O movimento se diz ecumênico, mas quase todos nele são da religião da juíza que, em 1998, escreveu "Juízes Católicos em Casos de Pena de Morte". No artigo, Barrett entende que é aceitável um magistrado se recusar a mandar alguém para o corredor da morte se isso for contra sua fé, embora ela mesma, no cargo atual, já tenha votado a favor de algumas execuções.

A comunidade surgiu seis anos após o Concílio Vaticano 2º, que se descrevia como a abertura de janelas numa sala mal ventilada. A partir dele, a Santa Sé flexibilizou vários de seus ritos, como a obrigação de rezar missas em latim, com o sacerdote em geral de costas para os fiéis.

Lembra o ex-associado Reimers: "Foi um tempo de confusão na Igreja, um período de loucura religiosa. [...] O concílio havia pedido uma atualização da liturgia. De repente, discutia-se homilias com cerveja e pizza para a eucaristia. Teólogos de vanguarda publicavam artigos mostrando que não tínhamos mais que acreditar em todas aquelas coisas supersticiosas e que Adolf Hitler e alguns racistas eram os únicos pecadores de verdade".

"Já o People of Praise é de fato conservador, autoritário, hierárquico e patriarcal", afirma o antropólogo Thomas Csordas, que estuda religião na Universidade da Califórnia. Compará-lo a "Handmaid's’ Tale", contudo, "não é de todo justo".
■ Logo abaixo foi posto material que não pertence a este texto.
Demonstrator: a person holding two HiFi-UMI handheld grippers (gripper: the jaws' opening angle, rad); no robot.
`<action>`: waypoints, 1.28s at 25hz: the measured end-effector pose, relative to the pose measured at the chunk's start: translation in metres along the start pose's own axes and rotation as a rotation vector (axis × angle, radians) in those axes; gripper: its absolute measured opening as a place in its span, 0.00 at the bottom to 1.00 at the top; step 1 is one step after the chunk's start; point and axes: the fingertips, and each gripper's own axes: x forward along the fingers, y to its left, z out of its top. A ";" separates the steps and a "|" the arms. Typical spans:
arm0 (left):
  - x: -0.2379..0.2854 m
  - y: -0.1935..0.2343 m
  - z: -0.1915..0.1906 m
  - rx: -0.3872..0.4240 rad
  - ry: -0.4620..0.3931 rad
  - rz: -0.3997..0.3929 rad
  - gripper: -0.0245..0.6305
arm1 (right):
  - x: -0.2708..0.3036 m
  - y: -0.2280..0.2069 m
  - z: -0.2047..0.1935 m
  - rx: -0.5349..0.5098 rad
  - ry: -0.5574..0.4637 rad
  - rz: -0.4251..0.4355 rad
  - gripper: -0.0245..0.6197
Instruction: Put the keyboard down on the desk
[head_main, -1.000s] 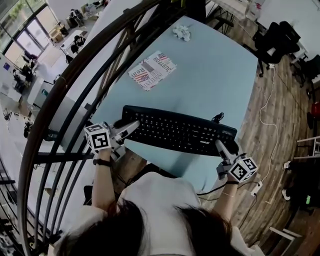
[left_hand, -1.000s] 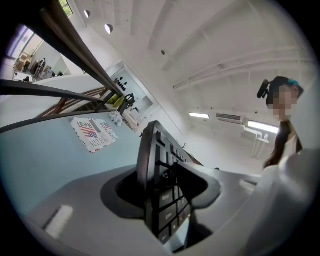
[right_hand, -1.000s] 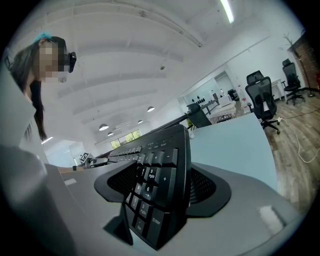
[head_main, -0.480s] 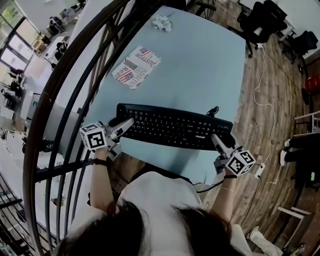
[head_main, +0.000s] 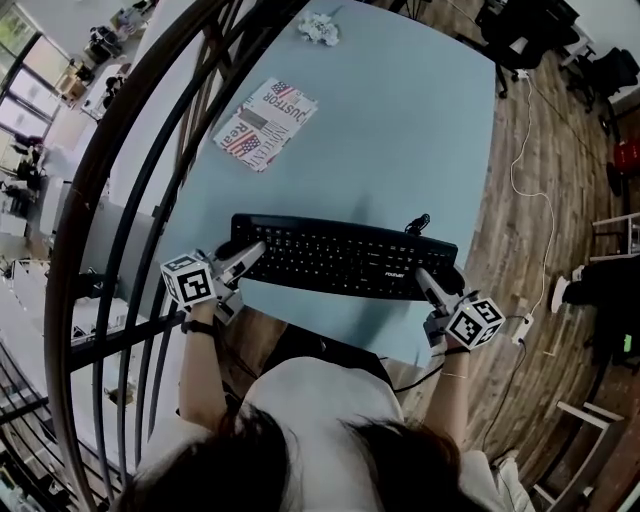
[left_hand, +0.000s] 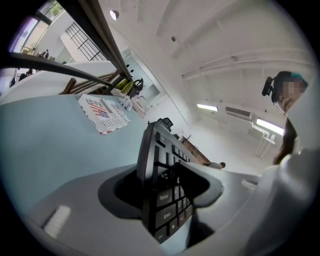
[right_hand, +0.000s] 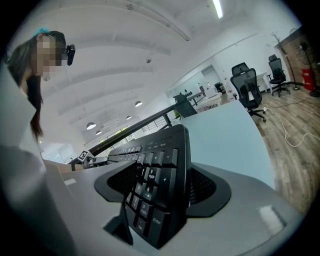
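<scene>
Both ends of the long black plastic keyboard (head_main: 340, 258) are tucked inside the grey left gripper (head_main: 243, 255) and the grey right gripper (head_main: 428, 284), so the head view hides its end keys. Its underside is out of sight, so I cannot tell if it touches the pale blue desk (head_main: 400, 130). The small white crumpled thing (head_main: 318, 28) far back is too tiny to name.

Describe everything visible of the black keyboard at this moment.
The black plastic keyboard, number pad at its right end, cable at its back edge, lies roughly level, keys up, over the near edge of the pale blue desk. The left gripper and right gripper clamp its ends; desk contact is unclear.
</scene>
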 end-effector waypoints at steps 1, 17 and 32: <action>-0.001 0.006 -0.004 -0.003 0.003 0.003 0.41 | 0.002 -0.002 -0.006 0.005 0.009 -0.004 0.48; 0.027 0.060 -0.043 -0.069 0.087 0.117 0.47 | 0.023 -0.041 -0.056 0.079 0.095 -0.061 0.48; 0.047 0.075 -0.058 -0.074 0.167 0.266 0.50 | 0.029 -0.079 -0.080 0.135 0.176 -0.139 0.52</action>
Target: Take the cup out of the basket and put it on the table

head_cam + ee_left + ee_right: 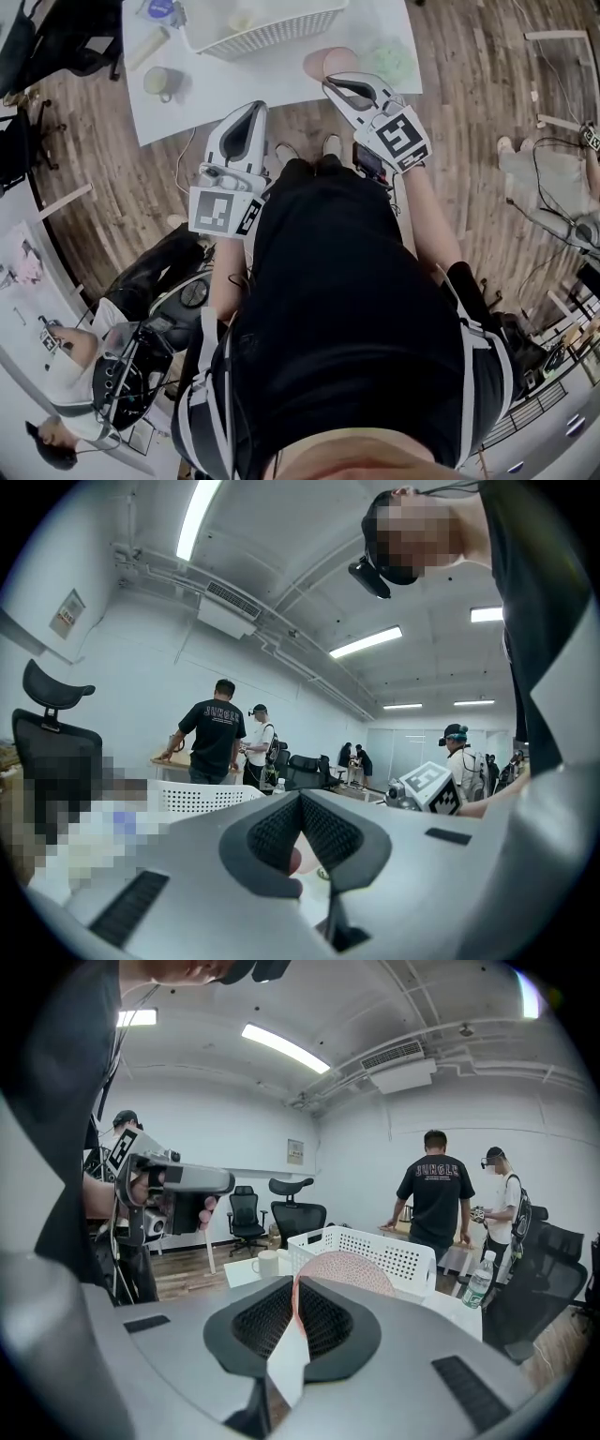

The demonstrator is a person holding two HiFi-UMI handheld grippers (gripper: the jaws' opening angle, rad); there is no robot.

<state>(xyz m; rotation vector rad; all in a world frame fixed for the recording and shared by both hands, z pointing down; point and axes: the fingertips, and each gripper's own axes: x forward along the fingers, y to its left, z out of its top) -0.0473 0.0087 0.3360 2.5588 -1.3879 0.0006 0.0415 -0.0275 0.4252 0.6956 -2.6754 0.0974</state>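
Note:
A pink mesh-patterned cup (328,62) hangs over the near edge of the white table (281,82), just in front of the white perforated basket (272,33). My right gripper (331,84) is shut on its rim. In the right gripper view, the cup (342,1274) rises from between the jaws of the right gripper (295,1290), with the basket (375,1251) behind it. My left gripper (252,109) sits lower left, off the table's edge, holding nothing. Its pads meet in the left gripper view, where the left gripper (300,808) points at the table.
A pale mug (161,82) stands on the table's left part, a green item (389,58) to the right of the cup. A water bottle (481,1279) stands beyond the basket. Two people stand at a far desk (436,1194); office chairs (292,1208) line the wall.

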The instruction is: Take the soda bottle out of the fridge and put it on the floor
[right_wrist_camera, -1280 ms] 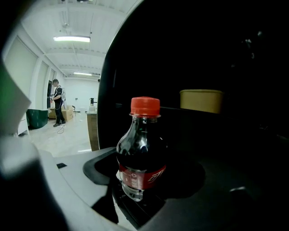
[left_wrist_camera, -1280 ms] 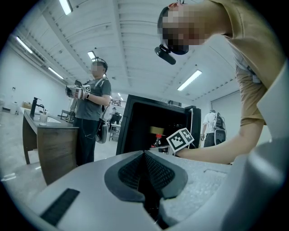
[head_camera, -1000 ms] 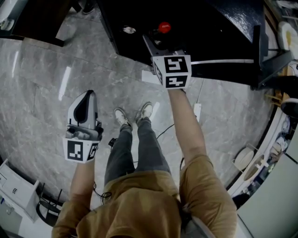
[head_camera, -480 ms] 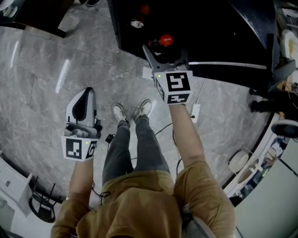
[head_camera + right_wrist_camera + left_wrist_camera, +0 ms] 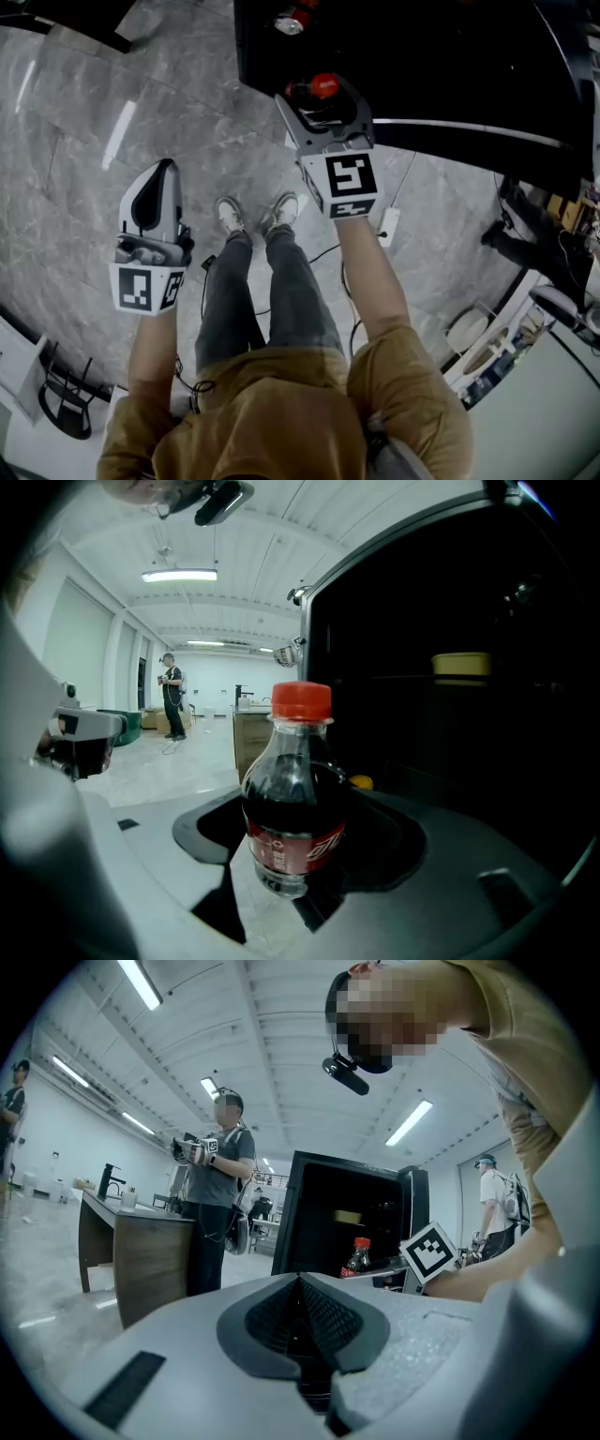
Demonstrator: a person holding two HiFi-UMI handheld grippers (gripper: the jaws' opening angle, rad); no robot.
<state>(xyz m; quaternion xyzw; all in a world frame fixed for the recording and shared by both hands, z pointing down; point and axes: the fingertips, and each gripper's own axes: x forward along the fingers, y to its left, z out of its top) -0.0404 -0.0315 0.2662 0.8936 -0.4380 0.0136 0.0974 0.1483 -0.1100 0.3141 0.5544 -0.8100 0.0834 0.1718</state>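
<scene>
The soda bottle (image 5: 292, 789) has dark cola, a red cap and a red label. My right gripper (image 5: 295, 855) is shut on its lower body and holds it upright. In the head view the bottle's cap (image 5: 323, 86) shows above the right gripper (image 5: 317, 105), at the front edge of the open black fridge (image 5: 422, 56). My left gripper (image 5: 155, 187) is shut and empty, held over the grey marble floor (image 5: 84, 141) to the left of the person's legs. From the left gripper view the bottle (image 5: 356, 1258) stands before the fridge (image 5: 328, 1204).
A yellow tub (image 5: 461, 663) sits on a fridge shelf, and another red-capped item (image 5: 291, 19) lies deeper inside. A white power strip (image 5: 386, 223) with cables lies on the floor by the person's shoes (image 5: 253, 214). Another person (image 5: 217, 1194) stands by a wooden counter (image 5: 141, 1251).
My right gripper has drawn back from the fridge toward the person with the bottle in it. The left gripper has stayed in place.
</scene>
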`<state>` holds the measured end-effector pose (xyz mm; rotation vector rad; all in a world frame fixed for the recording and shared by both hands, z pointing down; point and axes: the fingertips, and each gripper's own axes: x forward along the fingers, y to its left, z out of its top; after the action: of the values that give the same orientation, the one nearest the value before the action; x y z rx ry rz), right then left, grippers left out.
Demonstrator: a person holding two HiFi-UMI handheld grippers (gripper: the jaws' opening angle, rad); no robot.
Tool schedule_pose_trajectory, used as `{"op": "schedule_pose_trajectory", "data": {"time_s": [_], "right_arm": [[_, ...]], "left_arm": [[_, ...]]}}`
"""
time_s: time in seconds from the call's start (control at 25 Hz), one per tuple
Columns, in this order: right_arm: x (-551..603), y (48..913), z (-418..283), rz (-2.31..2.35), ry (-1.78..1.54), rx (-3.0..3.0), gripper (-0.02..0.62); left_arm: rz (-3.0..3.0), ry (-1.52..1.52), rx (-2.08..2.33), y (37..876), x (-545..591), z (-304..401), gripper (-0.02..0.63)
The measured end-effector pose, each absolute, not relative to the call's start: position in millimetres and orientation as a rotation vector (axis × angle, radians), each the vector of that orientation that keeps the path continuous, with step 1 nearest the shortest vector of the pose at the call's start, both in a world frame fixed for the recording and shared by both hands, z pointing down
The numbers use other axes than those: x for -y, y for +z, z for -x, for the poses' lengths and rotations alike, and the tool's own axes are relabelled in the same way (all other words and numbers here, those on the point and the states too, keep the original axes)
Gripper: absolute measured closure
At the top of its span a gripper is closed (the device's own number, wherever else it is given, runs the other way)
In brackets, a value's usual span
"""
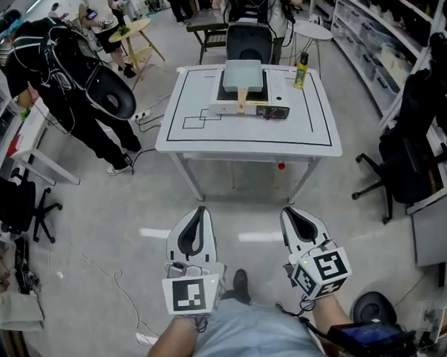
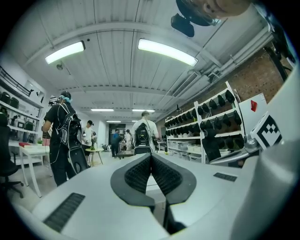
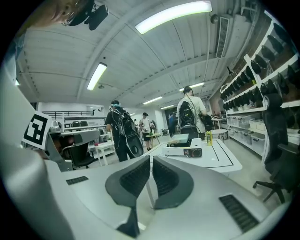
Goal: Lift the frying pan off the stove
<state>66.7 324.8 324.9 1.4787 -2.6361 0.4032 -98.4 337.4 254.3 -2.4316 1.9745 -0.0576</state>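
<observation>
Surface (image 1: 185, 135), white with black lines, standing ahead on the floor. Stove (image 1: 224, 107), white, at far centre of surface. Frying pan (image 1: 243, 75), square, seated on stove, wooden handle (image 1: 241, 99) toward the near edge. Left claw (image 1: 203, 210) and right claw (image 1: 287, 210) over the floor, well short of surface, each pressed together, nothing pinched. Yellow bottle (image 1: 301, 69) upright, just right of stove.

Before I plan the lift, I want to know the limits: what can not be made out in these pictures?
Head view: the stove dial setting, too small.
Head view: the bottle label, too small to read.
Left gripper view: the frying pan, hidden behind the shut left tongs.
Right gripper view: the frying pan's inside, seen edge-on from far away.
</observation>
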Motion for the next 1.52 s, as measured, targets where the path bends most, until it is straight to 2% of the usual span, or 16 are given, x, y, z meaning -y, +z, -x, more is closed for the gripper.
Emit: {"op": "schedule_pose_trajectory", "data": {"time_s": [0.36, 0.88, 1.52], "right_arm": [[-282, 306, -42, -1.535, 0.334, 2.648, 0.546], [-229, 336, -45, -1.589, 0.409, 2.593, 0.545], [-68, 363, -55, -1.538, 0.540, 2.577, 0.545]], "left_arm": [[2.444, -0.003, -1.914, 240, -295, 121, 0.588], [2.555, -0.060, -1.848, 280, -238, 112, 0.588], [2.567, -0.215, -1.886, 301, -68, 101, 0.588]]}}
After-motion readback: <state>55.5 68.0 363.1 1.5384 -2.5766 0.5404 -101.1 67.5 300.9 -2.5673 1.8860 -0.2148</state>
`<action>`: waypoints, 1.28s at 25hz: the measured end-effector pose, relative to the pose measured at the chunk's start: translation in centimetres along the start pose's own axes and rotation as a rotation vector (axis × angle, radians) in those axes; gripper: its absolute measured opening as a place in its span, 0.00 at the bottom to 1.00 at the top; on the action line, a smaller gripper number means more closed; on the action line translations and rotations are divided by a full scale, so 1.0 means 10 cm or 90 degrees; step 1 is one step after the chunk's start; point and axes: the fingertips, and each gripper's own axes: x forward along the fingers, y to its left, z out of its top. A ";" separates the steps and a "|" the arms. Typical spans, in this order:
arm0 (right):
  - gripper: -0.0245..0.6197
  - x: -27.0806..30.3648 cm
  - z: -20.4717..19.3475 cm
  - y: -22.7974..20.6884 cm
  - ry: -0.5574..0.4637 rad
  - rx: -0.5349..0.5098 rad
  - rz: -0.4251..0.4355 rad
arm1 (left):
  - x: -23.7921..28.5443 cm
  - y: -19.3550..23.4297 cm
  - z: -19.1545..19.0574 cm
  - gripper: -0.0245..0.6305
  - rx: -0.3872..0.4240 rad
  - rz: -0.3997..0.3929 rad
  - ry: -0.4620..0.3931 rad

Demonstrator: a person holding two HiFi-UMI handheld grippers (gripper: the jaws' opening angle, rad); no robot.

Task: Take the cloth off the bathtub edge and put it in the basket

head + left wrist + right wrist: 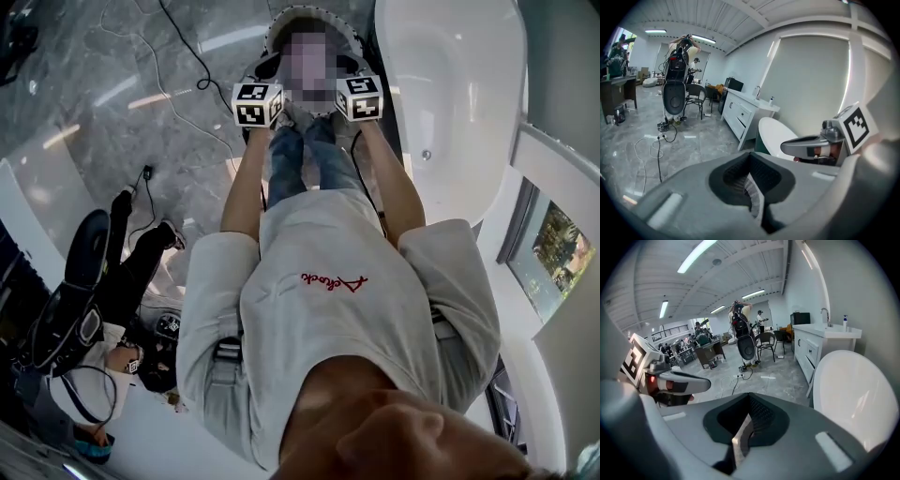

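While we hold both arms out, the left claw (pixel 752 190) and right claw (pixel 742 437) sit side by side, each clamped fully together with nothing clearly pinched. The basket (pixel 277 23) is just ahead of and below the tips, and the bathtub (pixel 450 84) is right of the right claw. We can't make out the cloth; the basket interior is obscured.

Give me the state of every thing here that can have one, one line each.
left gripper: jaws shut, no cloth seen between them.
right gripper: jaws shut, no cloth seen between them.
bathtub: empty, no cloth on the part of its rim that shows.
basket: upright on the floor, its inside hidden.
ceiling lights: on.
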 end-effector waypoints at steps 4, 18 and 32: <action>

"O paralelo distrai do assunto principal. A questão não é se o People of Praise tornou Barrett tão conservadora. A questão é que, como jurista, ela é o oposto de Ginsburg. Representa um perigo para nosso sistema de saúde e para o direito ao aborto. Espera-se que sua consciência cristã a leve a se opor a qualquer tentativa de Trump de roubar a eleição presidencial."

Isso se ela for aprovada pelo Senado, algo que Trump quer realizar antes da eleição, em 3 de novembro.